La MEP a donné carte blanche à David Lynch pour présenter une série de ses photos. Intitulée « Small Stories », il y raconte en noir et blanc une histoire? Ses fantasmes? Des images oniriques, dérangeantes, quelques clins d’oeil à Eraserhead, Elephant Man, Lost Highway, Blue Velvet, Mulholland Drive, La Mouche? Ah non bordel c’est Cronenberg! Mais qu’allait-il faire dans cette galère? Si l’on y reconnaît sans consteste l’univers Lynchien, ces petites histoires n’expriment non seulement rien du tout mais la qualité de la photographie « gris-crado », pixelisée, entre rêve et cauchemar laisse franchement à désirer. Des intérieurs inquiétants, étouffants à souhait comme sait si bien les décliner l’artiste. Des têtes, une fultitude de têtes sans visage, à la Magritte (univers surréaliste que pourtant j’apprécie en temps ordinaire). Non décidément, profonde déception que ces Small Stories désespérément muettes alors que Lynch c’est aussi ça et que ça c’est bien!

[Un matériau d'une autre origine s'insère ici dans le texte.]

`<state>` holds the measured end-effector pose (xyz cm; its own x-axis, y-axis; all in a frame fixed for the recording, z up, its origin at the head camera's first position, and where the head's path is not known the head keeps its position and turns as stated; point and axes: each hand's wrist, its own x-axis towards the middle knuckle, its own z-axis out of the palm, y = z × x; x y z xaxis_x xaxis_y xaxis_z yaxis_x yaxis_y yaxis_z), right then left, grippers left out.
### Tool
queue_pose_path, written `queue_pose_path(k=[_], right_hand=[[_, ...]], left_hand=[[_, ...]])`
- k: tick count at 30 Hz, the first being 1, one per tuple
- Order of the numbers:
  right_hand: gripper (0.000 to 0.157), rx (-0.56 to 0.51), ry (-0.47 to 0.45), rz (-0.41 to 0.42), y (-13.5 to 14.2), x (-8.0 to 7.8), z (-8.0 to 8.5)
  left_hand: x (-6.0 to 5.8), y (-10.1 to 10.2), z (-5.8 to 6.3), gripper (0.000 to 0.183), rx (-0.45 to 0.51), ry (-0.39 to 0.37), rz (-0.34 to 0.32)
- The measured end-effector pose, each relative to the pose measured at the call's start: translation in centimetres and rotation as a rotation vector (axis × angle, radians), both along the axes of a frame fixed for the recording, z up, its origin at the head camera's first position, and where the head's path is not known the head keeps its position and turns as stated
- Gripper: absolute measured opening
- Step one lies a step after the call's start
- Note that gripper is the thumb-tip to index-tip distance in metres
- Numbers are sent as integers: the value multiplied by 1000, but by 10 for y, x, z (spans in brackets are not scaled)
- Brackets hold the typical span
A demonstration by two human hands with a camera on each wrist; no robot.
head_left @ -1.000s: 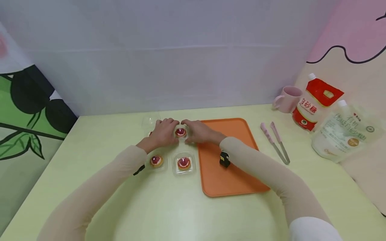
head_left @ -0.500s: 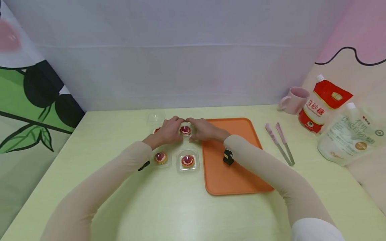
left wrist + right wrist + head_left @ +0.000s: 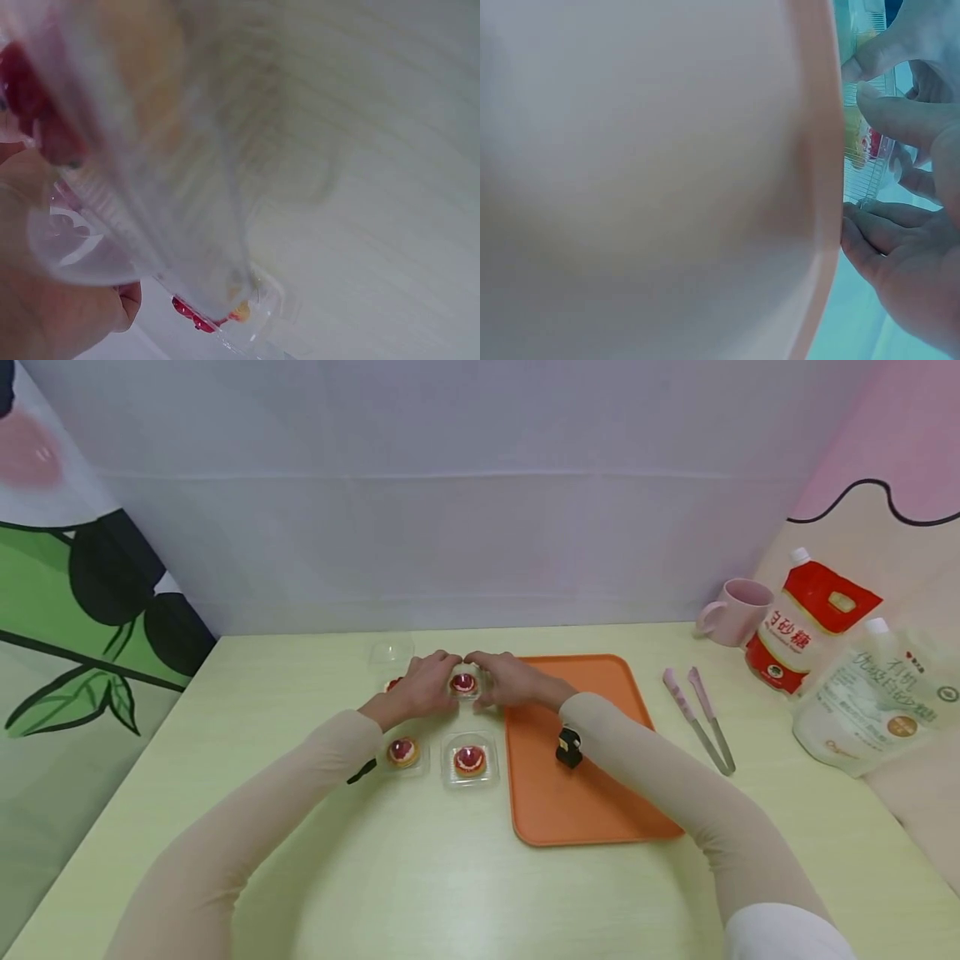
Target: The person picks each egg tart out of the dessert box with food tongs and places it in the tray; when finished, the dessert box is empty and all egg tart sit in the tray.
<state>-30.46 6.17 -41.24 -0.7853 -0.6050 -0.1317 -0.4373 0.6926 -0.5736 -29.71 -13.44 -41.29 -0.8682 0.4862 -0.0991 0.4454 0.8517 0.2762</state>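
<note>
My left hand (image 3: 429,687) and right hand (image 3: 512,681) grip opposite sides of a clear plastic box (image 3: 866,176) holding a tart (image 3: 464,683) with a glossy red top. In the right wrist view, thumbs and fingertips meet the box's edges. Nearer to me stand two more boxed tarts, a left tart (image 3: 403,752) and a right tart (image 3: 469,762). Another tart (image 3: 393,682) is mostly hidden behind my left hand, with a raised clear lid (image 3: 391,650) behind it. Blurred clear plastic (image 3: 161,187) fills much of the left wrist view beside my left hand.
An orange tray (image 3: 592,810) lies under my right forearm. Right of it rest two pink-handled metal utensils (image 3: 701,720). A pink mug (image 3: 735,612), a red-and-white sugar pouch (image 3: 806,620) and a pale pouch (image 3: 862,697) stand at the back right. A grey cloth wall (image 3: 465,552) bounds the table behind.
The head view has shifted slightly, so everything appears a little further right. Both hands stay around the same box, with their fingertips slightly closer together than a second ago.
</note>
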Motion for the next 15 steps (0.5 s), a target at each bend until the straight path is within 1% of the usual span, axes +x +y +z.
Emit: queue_pose_path(k=[8, 15], right_hand=[[80, 12, -9, 4, 0, 1, 4], [78, 11, 1, 14, 1, 0, 4]], left_hand=[[1, 1, 1, 73, 6, 10, -4], [2, 3, 2, 72, -6, 14, -2]])
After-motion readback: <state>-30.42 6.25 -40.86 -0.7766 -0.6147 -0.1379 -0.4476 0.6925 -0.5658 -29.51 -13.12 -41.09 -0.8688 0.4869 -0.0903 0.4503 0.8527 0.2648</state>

Désillusion de courte durée toutefois car la plus grosse surprise proposée par la MEP reste « Camouflages » de Joan Fontcuberta. Bluffant, vraiment. Artiste contemporain catalan, Fontcuberta a connu pendant sa jeunesse la dictature franquiste et avec elle la censure et la falsification de l’information. Son travail est le reflet de ses réflexions sur toutes les formes de prétendue vérité et les possibilités énormes de manipulation offertes par la photographie. Jonglant avec la réalité et la fiction, jouant également avec sa propre image pour mettre en scène des situations invraisemblables son but est sans nul doute d’aiguiser notre esprit critique. Et il y parvient. A voir absolument.
Camouflages de Joan Fontcuberta
Au XIIe siècle, le poète Soufi Mahmoud Chabestari a écrit : « Ce n’est pas que le monde soit trompeur, mais plutôt que, dans son incapacité à voir, l’homme s’ingénie à être trompé… Nous sommes aveugles car nous voyons des images ». Que dire donc du XXIe siècle, quand les images éclipsent la réalité et s’instrumentalisent pour contrôler les esprits?
La philosophie, tout comme le sens commun, démontre que les images sont des pièges tendus à notre conscience. Comment identifier ces pièges? Plus important encore : comment les désamorcer?
Associée à la mémoire et à l’archive, à la connaissance empirique, à l’appropriation symbolique du réel ou encore à la construction de l’identité, la photographie n’est pas innocente, elle est porteuse des valeurs de la culture techno-scientifique et du capitalisme industriel. Pourtant avant d’explorer le monde à travers un appareil photo, il faudrait discerner l’ADN idéologique de cette technologie au service de la certitude.
Pourquoi croire aux photos? se demande Juan Fontcuberta. Pourquoi invariablement accorder une confiance sans borne à l’oeil mécanique de l’appareil photo? Pour lui, générer le soupçon et remettre en question la crédibilité charismatique de la photographie équivaut à conjurer les régimes de vérités et à refuser tout discours d’autorité.
Trafiquant d’idées et artiste-joueur, Fontcuberta regroupe à la MEP quelques-uns de ses projets phares en posant un regard à la fois poétique et critique, capable de dissiper les misères de la routine visuelle et les préjugés des conventions culturelles.
Tel un raconteur maîtrisant les techniques du storytelling, Fontcuberta nous plonge dans des histoires « jamais réelles et toujours vraies », comme Artaud le prétendait. En jouant de l’imagination conceptuelle et de la démystification des pouvoirs du langage, en évoquant l’humour corrosif des surréalistes, Fontcuberta dépouille la photographie de son dogme, fut-il appliqué au journalisme, à la politique, à la science, à la religion, à la mémoire ou à l’art. Son parcours est un antidote à la solennité et à l’ennui, d’ailleurs si commun dans la création contemporaine.
Mais avant tout, Fontcuberta nous apprend à douter. Et pour réussir dans cette tâche, il déploie ses stratégies d’imposture, d’infiltration et, bien entendu, de Camouflage.